All of the data is to be copied without a single change.
==== Supplied material
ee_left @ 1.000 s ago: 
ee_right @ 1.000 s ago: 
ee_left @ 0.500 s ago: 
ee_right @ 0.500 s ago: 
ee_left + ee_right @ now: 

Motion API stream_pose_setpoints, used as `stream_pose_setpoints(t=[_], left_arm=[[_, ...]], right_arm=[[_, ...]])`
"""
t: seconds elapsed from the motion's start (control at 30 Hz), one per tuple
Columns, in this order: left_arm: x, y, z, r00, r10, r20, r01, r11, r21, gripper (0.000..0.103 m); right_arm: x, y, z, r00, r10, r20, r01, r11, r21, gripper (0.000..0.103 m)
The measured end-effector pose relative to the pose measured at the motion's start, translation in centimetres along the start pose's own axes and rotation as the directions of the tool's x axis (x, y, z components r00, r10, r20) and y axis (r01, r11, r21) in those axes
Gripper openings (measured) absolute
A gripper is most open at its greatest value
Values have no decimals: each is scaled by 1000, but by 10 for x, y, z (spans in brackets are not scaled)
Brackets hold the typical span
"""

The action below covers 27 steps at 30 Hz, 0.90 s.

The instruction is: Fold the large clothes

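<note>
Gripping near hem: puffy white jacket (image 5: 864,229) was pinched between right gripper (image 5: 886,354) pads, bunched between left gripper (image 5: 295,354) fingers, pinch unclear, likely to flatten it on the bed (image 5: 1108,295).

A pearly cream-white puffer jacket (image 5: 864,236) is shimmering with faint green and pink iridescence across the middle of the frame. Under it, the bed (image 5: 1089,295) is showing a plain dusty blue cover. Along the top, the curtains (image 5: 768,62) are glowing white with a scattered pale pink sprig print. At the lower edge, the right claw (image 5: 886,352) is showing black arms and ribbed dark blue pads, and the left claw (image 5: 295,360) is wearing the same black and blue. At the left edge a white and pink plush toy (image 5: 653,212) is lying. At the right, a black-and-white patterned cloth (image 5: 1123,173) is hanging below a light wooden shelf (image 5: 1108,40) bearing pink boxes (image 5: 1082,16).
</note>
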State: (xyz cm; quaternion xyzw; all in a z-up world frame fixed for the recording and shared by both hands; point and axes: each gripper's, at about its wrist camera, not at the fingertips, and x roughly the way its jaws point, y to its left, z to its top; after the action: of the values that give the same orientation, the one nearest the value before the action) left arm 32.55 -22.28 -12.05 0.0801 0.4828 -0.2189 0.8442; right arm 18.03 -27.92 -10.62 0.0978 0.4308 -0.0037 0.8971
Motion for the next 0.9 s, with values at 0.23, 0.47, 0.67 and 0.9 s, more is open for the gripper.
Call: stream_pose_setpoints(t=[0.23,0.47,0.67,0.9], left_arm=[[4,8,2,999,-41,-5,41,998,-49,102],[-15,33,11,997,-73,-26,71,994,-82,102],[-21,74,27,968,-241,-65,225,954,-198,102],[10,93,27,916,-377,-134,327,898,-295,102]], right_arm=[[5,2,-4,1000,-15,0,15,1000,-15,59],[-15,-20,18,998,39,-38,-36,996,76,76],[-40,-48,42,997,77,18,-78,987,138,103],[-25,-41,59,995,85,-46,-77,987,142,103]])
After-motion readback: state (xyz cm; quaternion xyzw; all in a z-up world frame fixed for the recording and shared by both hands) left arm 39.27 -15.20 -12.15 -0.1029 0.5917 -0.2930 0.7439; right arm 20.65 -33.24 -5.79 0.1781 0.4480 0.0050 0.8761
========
Reply —
ee_left @ 1.000 s ago: 
ee_right @ 1.000 s ago: 
ee_left @ 0.500 s ago: 
ee_right @ 0.500 s ago: 
ee_left + ee_right @ now: 

Motion API stream_pose_setpoints, used as `stream_pose_setpoints(t=[_], left_arm=[[_, ...]], right_arm=[[_, ...]])`
"""
t: seconds elapsed from the motion's start (control at 30 Hz), one per tuple
Columns, in this order: left_arm: x, y, z, r00, r10, r20, r01, r11, r21, gripper (0.000..0.103 m); right_arm: x, y, z, r00, r10, r20, r01, r11, r21, gripper (0.000..0.103 m)
The measured end-effector pose relative to the pose measured at the motion's start, translation in centimetres along the start pose's own axes and rotation as the directions of the tool's x axis (x, y, z components r00, r10, r20) and y axis (r01, r11, r21) in those axes
Gripper openings (measured) absolute
A gripper is most open at its greatest value
Values have no decimals: each is scaled by 1000, but by 10 for x, y, z (spans in brackets are not scaled)
Brackets hold the typical span
"""

The action below covers 27 steps at 30 Hz, 0.90 s.

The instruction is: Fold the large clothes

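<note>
Gripping near hem: puffy white jacket (image 5: 864,229) was pinched between right gripper (image 5: 886,354) pads, bunched between left gripper (image 5: 295,354) fingers, pinch unclear, likely to flatten it on the bed (image 5: 1108,295).

A pearly cream-white puffer jacket (image 5: 864,236) is shimmering with faint green and pink iridescence across the middle of the frame. Under it, the bed (image 5: 1089,295) is showing a plain dusty blue cover. Along the top, the curtains (image 5: 768,62) are glowing white with a scattered pale pink sprig print. At the lower edge, the right claw (image 5: 886,352) is showing black arms and ribbed dark blue pads, and the left claw (image 5: 295,360) is wearing the same black and blue. At the left edge a white and pink plush toy (image 5: 653,212) is lying. At the right, a black-and-white patterned cloth (image 5: 1123,173) is hanging below a light wooden shelf (image 5: 1108,40) bearing pink boxes (image 5: 1082,16).
</note>
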State: (xyz cm; quaternion xyzw; all in a z-up world frame fixed for the recording and shared by both hands; point and axes: each gripper's, at about its wrist camera, not at the fingertips, and x roughly the way its jaws point, y to its left, z to its top; after the action: of the values that give the same orientation, the one nearest the value before the action) left arm 32.55 -22.28 -12.05 0.0801 0.4828 -0.2189 0.8442; right arm 18.03 -27.92 -10.62 0.0978 0.4308 -0.0037 0.8971
Motion for the next 0.9 s, with values at 0.23, 0.47, 0.67 and 0.9 s, more is open for the gripper.
Call: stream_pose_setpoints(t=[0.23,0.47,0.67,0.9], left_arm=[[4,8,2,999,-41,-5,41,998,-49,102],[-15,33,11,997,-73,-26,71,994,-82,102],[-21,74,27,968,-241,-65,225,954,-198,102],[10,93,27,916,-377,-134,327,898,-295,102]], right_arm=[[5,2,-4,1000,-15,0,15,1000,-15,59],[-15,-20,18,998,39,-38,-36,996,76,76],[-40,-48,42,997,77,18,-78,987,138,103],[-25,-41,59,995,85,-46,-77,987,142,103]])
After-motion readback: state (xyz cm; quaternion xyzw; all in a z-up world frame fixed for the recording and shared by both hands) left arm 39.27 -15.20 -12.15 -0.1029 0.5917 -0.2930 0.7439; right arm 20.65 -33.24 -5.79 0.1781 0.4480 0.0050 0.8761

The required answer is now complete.